Showdown push for local films

David and Jenni Edgar

With its natural beauty, temperate climate, budding infrastructure and population of highly trained film professionals, why shouldn’t Noosa have a film industry and film festival to rival any in the world?

Aiming to make it happen, the Sunny Coast Showdown teamed with Rolls Royce, Noosa Waterfront Restaurant, Saturate, Hot 91, In Noosa and Sunshine Coast Screen Collective for a cocktail party last Saturday to raise funds and attract patrons for locally produced films.

Sunny Coast Showdown, co-founded by Powderfinger’s Jon Coghill and US Survivor producer Dan Munday, is a not-for-profit talent and idea incubator where successful applicants receive funding, support and mentoring to develop and produce their projects.

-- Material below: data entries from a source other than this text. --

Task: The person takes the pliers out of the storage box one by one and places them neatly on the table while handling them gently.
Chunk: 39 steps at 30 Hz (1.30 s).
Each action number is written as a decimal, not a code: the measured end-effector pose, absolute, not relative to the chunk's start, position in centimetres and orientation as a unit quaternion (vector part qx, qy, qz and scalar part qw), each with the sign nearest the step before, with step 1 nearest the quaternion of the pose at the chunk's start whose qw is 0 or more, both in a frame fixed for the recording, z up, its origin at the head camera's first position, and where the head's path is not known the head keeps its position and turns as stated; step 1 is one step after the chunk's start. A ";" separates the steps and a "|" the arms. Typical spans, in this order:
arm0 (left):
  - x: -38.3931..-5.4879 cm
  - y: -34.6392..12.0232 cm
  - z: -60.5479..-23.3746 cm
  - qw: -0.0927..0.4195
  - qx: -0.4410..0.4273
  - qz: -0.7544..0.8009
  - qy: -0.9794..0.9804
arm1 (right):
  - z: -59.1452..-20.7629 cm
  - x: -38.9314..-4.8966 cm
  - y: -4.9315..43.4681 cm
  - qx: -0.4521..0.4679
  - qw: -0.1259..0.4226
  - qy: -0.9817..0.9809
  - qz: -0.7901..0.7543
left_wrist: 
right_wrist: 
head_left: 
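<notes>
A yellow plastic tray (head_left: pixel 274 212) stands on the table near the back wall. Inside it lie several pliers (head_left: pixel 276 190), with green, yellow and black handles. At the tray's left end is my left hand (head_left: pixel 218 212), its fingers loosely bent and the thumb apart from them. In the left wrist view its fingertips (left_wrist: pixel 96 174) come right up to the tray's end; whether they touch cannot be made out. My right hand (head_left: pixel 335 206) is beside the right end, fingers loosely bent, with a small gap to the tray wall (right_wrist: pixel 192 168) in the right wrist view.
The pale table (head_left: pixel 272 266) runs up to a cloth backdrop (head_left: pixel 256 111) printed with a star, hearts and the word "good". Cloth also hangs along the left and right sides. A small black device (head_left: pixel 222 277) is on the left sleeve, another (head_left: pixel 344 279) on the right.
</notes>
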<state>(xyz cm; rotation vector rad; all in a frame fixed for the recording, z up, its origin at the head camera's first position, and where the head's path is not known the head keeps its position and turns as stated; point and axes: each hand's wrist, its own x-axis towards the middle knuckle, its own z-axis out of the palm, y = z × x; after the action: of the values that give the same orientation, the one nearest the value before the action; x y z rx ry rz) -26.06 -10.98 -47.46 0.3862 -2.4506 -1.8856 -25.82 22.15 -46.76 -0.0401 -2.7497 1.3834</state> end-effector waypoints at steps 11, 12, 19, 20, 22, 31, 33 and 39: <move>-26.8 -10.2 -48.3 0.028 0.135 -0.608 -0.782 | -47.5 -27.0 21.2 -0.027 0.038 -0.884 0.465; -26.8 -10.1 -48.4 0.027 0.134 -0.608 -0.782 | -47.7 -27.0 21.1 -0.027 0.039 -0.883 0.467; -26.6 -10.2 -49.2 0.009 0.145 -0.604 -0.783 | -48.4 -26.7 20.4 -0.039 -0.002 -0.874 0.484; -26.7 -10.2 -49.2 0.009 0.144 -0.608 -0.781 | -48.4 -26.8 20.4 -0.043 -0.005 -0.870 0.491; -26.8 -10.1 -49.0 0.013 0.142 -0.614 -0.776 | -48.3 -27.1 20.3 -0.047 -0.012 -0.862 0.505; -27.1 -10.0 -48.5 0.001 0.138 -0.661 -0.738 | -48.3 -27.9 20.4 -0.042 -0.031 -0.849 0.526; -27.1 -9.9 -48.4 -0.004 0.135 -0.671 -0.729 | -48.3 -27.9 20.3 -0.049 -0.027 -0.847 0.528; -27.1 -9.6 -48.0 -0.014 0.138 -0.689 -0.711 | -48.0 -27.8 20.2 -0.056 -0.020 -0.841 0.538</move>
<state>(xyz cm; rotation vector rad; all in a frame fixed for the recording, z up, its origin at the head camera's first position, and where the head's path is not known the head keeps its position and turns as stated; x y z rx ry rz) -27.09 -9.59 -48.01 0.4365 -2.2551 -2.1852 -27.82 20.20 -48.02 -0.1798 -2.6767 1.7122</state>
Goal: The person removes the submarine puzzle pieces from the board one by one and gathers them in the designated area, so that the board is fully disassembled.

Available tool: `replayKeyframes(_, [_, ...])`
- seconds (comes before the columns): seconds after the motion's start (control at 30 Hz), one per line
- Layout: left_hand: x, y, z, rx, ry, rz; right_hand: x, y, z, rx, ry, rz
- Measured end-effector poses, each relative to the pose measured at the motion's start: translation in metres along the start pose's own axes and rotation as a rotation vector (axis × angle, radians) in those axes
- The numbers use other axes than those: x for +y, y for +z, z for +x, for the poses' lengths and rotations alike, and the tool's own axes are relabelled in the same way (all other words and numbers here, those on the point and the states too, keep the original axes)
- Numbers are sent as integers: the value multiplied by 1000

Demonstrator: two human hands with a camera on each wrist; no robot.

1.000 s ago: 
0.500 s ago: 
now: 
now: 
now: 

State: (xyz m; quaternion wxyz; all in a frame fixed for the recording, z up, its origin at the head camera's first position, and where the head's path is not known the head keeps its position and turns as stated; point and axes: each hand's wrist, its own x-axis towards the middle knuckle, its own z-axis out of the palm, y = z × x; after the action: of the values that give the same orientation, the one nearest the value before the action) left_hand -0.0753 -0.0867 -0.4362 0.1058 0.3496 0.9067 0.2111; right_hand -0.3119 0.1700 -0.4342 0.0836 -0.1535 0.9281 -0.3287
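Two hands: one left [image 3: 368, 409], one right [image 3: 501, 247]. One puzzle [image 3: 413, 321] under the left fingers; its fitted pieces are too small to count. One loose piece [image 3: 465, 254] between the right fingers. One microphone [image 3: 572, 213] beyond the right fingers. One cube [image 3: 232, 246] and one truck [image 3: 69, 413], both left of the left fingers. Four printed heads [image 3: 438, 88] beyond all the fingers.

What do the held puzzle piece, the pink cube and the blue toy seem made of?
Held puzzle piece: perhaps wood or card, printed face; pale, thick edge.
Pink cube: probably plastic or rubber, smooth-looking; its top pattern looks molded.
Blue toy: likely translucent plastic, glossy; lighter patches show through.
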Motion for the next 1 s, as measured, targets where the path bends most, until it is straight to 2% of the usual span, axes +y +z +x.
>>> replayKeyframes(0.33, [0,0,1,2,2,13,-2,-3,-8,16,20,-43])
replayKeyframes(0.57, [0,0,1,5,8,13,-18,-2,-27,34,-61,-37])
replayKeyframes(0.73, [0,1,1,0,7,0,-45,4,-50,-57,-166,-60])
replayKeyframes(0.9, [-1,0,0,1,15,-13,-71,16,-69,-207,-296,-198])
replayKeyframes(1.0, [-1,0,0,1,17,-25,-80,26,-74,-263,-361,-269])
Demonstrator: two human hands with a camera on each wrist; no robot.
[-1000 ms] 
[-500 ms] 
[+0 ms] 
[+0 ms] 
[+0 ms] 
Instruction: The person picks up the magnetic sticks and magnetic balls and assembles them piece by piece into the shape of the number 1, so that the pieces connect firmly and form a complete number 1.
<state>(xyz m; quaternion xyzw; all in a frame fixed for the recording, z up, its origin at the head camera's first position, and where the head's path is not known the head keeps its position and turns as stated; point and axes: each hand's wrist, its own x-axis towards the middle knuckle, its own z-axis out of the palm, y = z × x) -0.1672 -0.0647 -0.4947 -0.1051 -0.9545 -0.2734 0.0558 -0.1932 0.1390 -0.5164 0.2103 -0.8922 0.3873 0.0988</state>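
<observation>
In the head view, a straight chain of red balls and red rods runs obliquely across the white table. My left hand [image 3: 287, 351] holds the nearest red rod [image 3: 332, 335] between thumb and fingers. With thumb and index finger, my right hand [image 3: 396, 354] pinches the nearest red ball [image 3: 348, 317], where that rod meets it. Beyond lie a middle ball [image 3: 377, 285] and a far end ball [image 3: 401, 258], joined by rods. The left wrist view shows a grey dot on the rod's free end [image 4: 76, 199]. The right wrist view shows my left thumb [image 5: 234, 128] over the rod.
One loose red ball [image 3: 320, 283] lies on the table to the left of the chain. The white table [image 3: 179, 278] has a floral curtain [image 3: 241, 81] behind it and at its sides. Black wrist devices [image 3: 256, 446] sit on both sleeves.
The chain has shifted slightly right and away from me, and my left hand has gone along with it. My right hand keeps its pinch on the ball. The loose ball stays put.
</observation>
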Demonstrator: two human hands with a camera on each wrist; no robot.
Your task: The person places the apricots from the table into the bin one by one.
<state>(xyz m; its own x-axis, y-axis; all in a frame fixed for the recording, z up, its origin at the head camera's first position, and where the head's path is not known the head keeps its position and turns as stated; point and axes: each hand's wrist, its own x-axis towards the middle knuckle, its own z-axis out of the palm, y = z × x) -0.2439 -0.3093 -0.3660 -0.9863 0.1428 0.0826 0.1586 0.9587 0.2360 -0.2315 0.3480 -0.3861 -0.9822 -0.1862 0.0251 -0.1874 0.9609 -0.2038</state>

It aims to give local screenwriters, filmmakers and crew an opportunity to produce and deliver great projects and showcase them at a community festival event.

Jon Coghill told guests at the event at Noosa Waterfront Restaurant how, as a 10-year-old boy growing up in Nambour, he was “smashing out“ Phil Collins on his drums one day when there was a knock on the window from a passerby.

Expecting to be told to keep the noise down he was elated when the man shouted out, “Yeah, you rock“.

That feeling drawn from creative expression is what he wants to nurture in others with Sunny Coast Showdown, an organisation about five years in the making which began with an idea for it he shared with friend Dan Munday, a fellow Sunshine Coast boy, who grew up at Yandina, and Dan backed it.

“We can do that,“ Dan told him.

There’s been a local product in Noosa for a while and Sunshine Coast Screen Collective has been working to bring industry professionals together, Dan said.

But with most professionals who live locally travelling across the world for their work in film and television, Sunny Coast Showdown aims to nurture ideas, create work in the area and build up crew needed for a local industry.

Thinking big, the organisation expects to gain a reputation to produce multimillion dollar films to be made locally with benefits to flow across the community.

“If we’re on the map, we have an industry,“ Dan said.

“We can do that through independent film and television.“

Last year Sunny Coast Showdown provided funding of $5000 per project and mentoring for six projects chosen from 110 submissions with one film featured at the prestigious Berlin Film Festival.

This year they aim to provide more funding and are calling for submissions for film and TV project ideas with the works expected to be delivered by the end of May.

The cocktail event including auction raised funds for the projects and the group are calling for more funds, sponsors, patrons and participants.